== Segment start ==

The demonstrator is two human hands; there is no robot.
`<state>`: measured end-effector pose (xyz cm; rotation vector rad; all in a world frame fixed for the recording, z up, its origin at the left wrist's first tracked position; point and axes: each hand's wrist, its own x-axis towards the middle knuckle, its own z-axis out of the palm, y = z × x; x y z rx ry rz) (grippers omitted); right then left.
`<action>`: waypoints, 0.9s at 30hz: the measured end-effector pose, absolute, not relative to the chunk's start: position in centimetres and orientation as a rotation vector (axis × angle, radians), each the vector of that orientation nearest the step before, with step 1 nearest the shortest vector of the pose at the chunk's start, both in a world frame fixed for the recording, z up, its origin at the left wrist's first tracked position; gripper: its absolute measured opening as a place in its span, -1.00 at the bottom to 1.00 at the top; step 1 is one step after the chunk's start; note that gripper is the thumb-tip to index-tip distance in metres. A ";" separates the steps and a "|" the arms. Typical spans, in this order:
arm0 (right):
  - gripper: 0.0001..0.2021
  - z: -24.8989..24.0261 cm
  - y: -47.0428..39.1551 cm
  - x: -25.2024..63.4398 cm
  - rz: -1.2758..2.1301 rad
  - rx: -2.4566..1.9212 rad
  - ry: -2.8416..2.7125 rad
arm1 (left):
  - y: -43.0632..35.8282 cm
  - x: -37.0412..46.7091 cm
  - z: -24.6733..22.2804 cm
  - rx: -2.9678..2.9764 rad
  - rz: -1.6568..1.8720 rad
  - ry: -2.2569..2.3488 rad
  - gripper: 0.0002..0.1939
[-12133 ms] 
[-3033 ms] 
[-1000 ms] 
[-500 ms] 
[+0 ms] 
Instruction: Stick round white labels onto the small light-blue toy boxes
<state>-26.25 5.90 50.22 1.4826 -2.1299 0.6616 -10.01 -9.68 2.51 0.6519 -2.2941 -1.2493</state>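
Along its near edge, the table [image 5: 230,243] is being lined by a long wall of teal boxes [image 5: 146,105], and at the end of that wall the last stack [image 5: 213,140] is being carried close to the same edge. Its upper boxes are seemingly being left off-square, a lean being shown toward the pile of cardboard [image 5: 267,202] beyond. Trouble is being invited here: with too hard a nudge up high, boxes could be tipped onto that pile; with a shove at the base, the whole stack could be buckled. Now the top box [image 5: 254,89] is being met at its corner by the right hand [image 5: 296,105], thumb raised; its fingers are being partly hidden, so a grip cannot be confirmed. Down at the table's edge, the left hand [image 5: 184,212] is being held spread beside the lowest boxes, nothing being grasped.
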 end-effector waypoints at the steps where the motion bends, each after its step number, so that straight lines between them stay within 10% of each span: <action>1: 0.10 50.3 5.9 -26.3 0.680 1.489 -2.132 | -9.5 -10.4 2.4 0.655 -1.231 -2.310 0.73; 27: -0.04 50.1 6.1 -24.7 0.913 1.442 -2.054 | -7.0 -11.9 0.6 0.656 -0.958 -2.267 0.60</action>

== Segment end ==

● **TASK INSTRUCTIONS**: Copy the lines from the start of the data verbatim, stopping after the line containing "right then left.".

● **RESPONSE**:
The demonstrator is two human hands; there is no robot.
`<state>`: measured end-effector pose (xyz cm; rotation vector rad; all in a world frame fixed for the recording, z up, its origin at the left wrist's first tracked position; point and axes: each hand's wrist, its own x-axis towards the middle knuckle, its own z-axis out of the palm, y = z × x; x y z rx ry rz) (grippers omitted); right then left.

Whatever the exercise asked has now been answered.